TO DO:
The output should be every line below, retyped exactly, with no images.
--------------------------------
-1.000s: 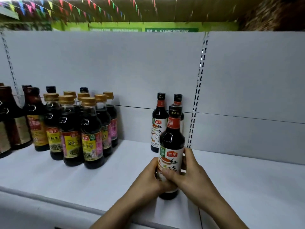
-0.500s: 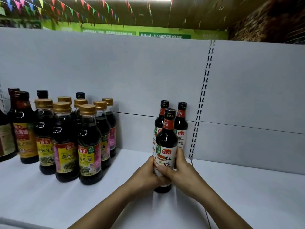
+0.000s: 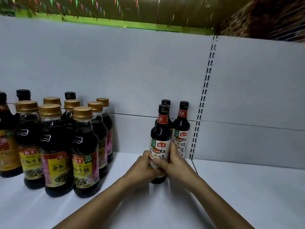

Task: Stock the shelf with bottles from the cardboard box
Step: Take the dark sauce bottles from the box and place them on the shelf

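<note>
With left hand (image 3: 142, 166) and right hand (image 3: 177, 164) wrapped round the front bottle (image 3: 160, 138), a hard shove could topple the two bottles (image 3: 181, 127) behind it.

Bunting: strings of small triangular paper flags (image 3: 76, 3) in red, green, blue and yellow hang overhead, running away across the room.
Ceiling: a dull olive-brown panelled ceiling (image 3: 165, 14) lies above them.
Green band: a bright green wall strip (image 3: 99, 23) shows along the far wall.
Brick wall: a dark reddish-brown brick wall (image 3: 267, 20) stands upper right, blurred.
Gold-capped bottles: dark sauce bottles with gold screw caps and yellow-red labels (image 3: 85, 146) stand upright, packed close together, at the left.
Black-capped bottles: two dark bottles with black caps (image 3: 23, 94) stand behind that cluster.
</note>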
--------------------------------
REPLY:
-1.000s: 
-0.500s: 
+0.000s: 

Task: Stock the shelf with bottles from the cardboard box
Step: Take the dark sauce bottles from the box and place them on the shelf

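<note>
With left hand (image 3: 142, 166) and right hand (image 3: 177, 164) wrapped round the front bottle (image 3: 160, 138), a hard shove could topple the two bottles (image 3: 181, 127) behind it.

Bunting: strings of small triangular paper flags (image 3: 76, 3) in red, green, blue and yellow hang overhead, running away across the room.
Ceiling: a dull olive-brown panelled ceiling (image 3: 165, 14) lies above them.
Green band: a bright green wall strip (image 3: 99, 23) shows along the far wall.
Brick wall: a dark reddish-brown brick wall (image 3: 267, 20) stands upper right, blurred.
Gold-capped bottles: dark sauce bottles with gold screw caps and yellow-red labels (image 3: 85, 146) stand upright, packed close together, at the left.
Black-capped bottles: two dark bottles with black caps (image 3: 23, 94) stand behind that cluster.
</note>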

There is nothing further to this answer.